A high-quality reference genome of wild Cannabis sativa

Hortic Res. 2020 May 2;7(1):73. doi: 10.1038/s41438-020-0295-3. eCollection 2020.

Abstract

Cannabis sativa is a well-known plant species that has great economic and ecological significance. An incomplete genome of cloned C. sativa was obtained by using SOAPdenovo software in 2011. To further explore the utilization of this plant resource, we generated an updated draft genome sequence for wild-type varieties of C. sativa in China using PacBio single-molecule sequencing and Hi-C technology. Our assembled genome is approximately 808 Mb, with scaffold and contig N50 sizes of 83.00 Mb and 513.57 kb, respectively. Repetitive elements account for 74.75% of the genome.
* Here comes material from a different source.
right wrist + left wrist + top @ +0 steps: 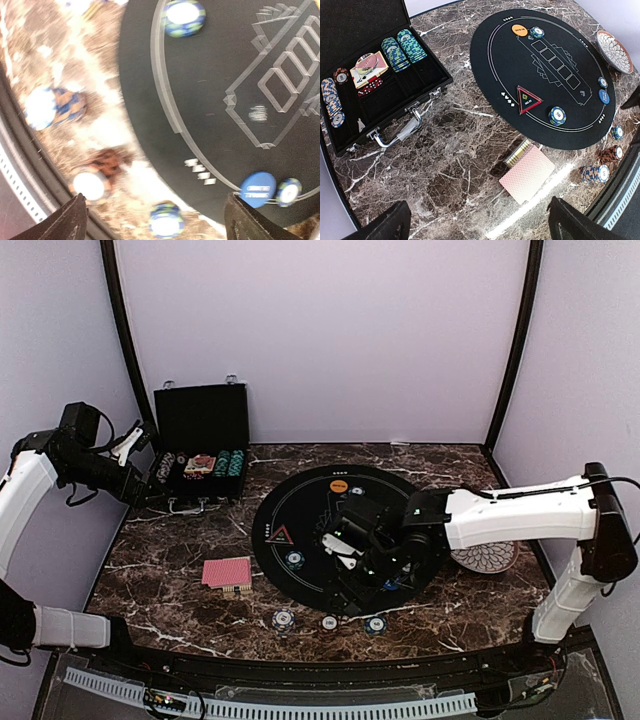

A total of 38,828 protein-coding genes were annotated, 98.20% of which were functionally annotated. We provide the first comprehensive de novo genome of wild-type varieties of C. sativa distributed in Tibet, China. Due to long-term growth in the wild environment, these varieties exhibit higher heterozygosity and contain more genetic information. This genetic resource is of great value for future investigations of cannabinoid metabolic pathways and will aid in promoting the commercial production of C. sativa and the effective utilization of cannabinoids. The assembled genome is also a valuable resource for intensively and effectively investigating the C. sativa genome further in the future.

Keywords: Plant breeding; Plant evolution; Structural variation.